The Kearsarge Regional School District’s Middle School has asked me to present at their STEM Camp this July and I was more than willing to participate!
I will be presenting a workshop at the New England Aquarium on July 30th.
I am so grateful for all of the people who have encouraged and supported me throughout this sabbatical. I know it is not over yet, but as I near the finish line I can’t help but begin to lament how quickly it has passed, and at the same time reflect on how thankful I have been for this amazing opportunity.
It can be difficult to work hard on anything when you can’t visually see the results of your labor. As much joy as I have had in the pursuit of creating a curriculum for New Hampshire educators and their students, it has been no easy task to work for hours and hours and see little development. However, the anticipation of the outcome makes tasks worthwhile, no matter how arduous or tedious they can be.
And the first outcome of many was emailed to me this afternoon by Kirsty Walker of Hobblebush Design – the first draft of the first lesson of the curriculum…woo hoo! Although it is only a draft, and will receive some illustrative upgrades and perhaps more tweaking, it was a beautiful sight.
I am thrilled that the creation of this curriculum is underway, and I am extremely thankful for the time and effort Mark Wiley of UNH, Kate Leavitt of the Seacoast Science Center, and Kirsty Walker of Hobblebush have put into this project.
I am currently working on lesson four of this rocky shore curriculum, and have many more to go, but couldn’t wait to share a sample of what has been made and what is to come with all of you.
Thank YOU for taking the time to read this, and for your support and encouragement.
Studying ecosystems is a major component of elementary science. Ecosystem education is recommended for nearly every primary grade in both the Science Literacy New Hampshire Curriculum Frameworks and the Next Generation Science Standards. Learning about ecosystems is not only a high interest topic of life sciences among young students – it also provides them with a stimulating and illuminating opportunity to learn science by doing science depending on where they live. For a vast majority of New Hampshire students, the rocky shore ecosystem is an accessible learning laboratory.
This week I had a chance to shadow one of the Seacoast Science Center’s naturalists while she facilitated a classroom visit to the rocky shore. It was a gorgeous Thursday morning with sunny skies, warm waters and plenty of space to explore the ecosystem’s diverse organisms and environmental elements. To my excited surprise, the time slot I chose to observe belonged to Sutton Central Elementary School – one of the four elementary schools in my own district!
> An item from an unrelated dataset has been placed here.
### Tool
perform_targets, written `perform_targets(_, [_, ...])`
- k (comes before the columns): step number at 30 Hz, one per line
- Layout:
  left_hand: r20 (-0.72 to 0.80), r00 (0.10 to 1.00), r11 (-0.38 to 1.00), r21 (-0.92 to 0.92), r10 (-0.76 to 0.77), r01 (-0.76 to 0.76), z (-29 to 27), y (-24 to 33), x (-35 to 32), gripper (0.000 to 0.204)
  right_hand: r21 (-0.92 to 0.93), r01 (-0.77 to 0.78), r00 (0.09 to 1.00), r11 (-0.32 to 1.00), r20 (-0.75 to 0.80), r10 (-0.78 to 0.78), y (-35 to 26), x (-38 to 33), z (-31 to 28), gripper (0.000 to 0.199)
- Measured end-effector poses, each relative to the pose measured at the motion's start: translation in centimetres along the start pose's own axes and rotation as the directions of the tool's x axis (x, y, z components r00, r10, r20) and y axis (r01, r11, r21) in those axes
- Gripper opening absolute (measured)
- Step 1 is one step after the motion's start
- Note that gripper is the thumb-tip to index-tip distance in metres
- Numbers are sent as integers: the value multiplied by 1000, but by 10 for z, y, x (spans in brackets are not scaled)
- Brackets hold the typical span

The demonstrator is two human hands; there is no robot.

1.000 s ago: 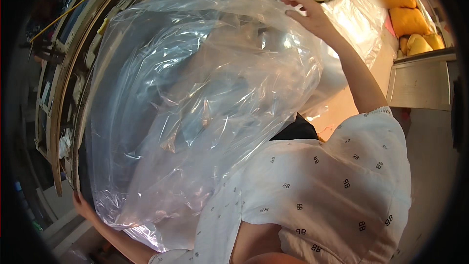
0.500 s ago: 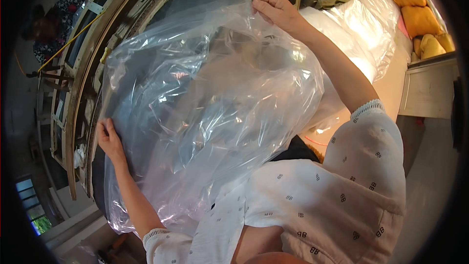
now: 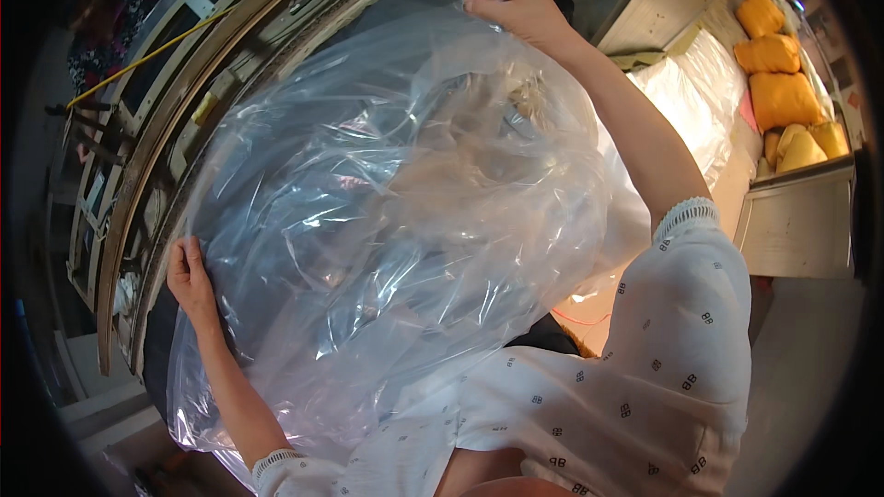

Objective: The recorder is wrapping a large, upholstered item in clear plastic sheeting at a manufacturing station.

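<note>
A big clear plastic bag (image 3: 368, 221), creased and shiny, spreads between my arms over a dark work surface (image 3: 391, 9). My left hand (image 3: 191, 278) pinches its left edge, thumb and fingers together. At the far side, my right hand (image 3: 516, 11) is closed on the bag's upper corner, with the arm stretched out. The near part of the bag hangs against my shirt. Something brownish shows blurred through the plastic; I cannot make out what it is.
Beyond the surface's left edge runs a worn machine frame (image 3: 138, 202) with a yellow cord (image 3: 147, 60). A person in patterned clothes (image 3: 115, 23) is behind it. At right lie pale plastic sheeting (image 3: 695, 101), stacked orange bundles (image 3: 783, 97) and a box-like cabinet (image 3: 796, 230).
The bag's far edge lies flatter and tauter over the surface. My left hand has shifted slightly left and nearer, my right hand slightly farther, both keeping hold. The view has turned a little.
</note>
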State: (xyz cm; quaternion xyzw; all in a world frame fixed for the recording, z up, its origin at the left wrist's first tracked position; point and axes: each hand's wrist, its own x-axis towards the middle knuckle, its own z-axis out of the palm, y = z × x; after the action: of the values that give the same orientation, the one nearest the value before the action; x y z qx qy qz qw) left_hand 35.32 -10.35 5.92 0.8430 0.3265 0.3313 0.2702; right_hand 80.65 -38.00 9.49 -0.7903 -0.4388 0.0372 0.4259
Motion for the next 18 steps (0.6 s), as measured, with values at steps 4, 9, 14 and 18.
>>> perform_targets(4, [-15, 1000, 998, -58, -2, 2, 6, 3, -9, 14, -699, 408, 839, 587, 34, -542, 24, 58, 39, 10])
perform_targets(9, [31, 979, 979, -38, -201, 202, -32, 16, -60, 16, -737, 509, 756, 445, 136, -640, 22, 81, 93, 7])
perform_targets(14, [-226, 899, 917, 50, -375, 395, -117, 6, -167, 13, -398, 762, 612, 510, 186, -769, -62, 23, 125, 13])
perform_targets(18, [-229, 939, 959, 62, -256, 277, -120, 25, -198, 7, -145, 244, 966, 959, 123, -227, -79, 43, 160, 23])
The Seacoast Science Center’s naturalist that allowed me to pester her with questions and tag alongside her all morning was Kelly Tivnan. Ms. Tivnan is a soft-spoken yet spirited individual who decided to work for the SSC because of her love of the seacoast, joy in teaching, and dedication to education and the conservation of our state’s rocky shore. You can tell she adores children and highly values the responsibility of providing valuable learning experiences for visiting schools. This is reflected not only in her work but also in her life as a proud mother of four and a new member of the Middleton, NH school board.
Ms. Tivnan’s responsibilities can be divided into three major categories: 1) educate students about the rocky shore’s dynamic community, 2) facilitate on-site student investigations of the rocky shore and 3) field and answer questions from students. I am thankful for her hard-working efforts in her local community and at the SSC, and am grateful that I had the chance to shadow her morning session with Sutton Central.
Science class at the rocky shore is an experience that is not only memorable, but as I have mentioned before in my blog, an educational paradise. The ability to be involved with inquiry-based learning at one of the world’s most interesting and diverse ecosystems – one that is quite perilous for its inhabitants and constantly changing – is an extremely valuable endeavor. I was very appreciative once more of my time at the rocky shore and being able to spend it with Ms. Smith’s fantastic third grade class! It was wonderful to be able to watch her students take their content knowledge from the classroom and apply and refine their science inquiry skills at the rocky shore…it was learning science by doing science at its best.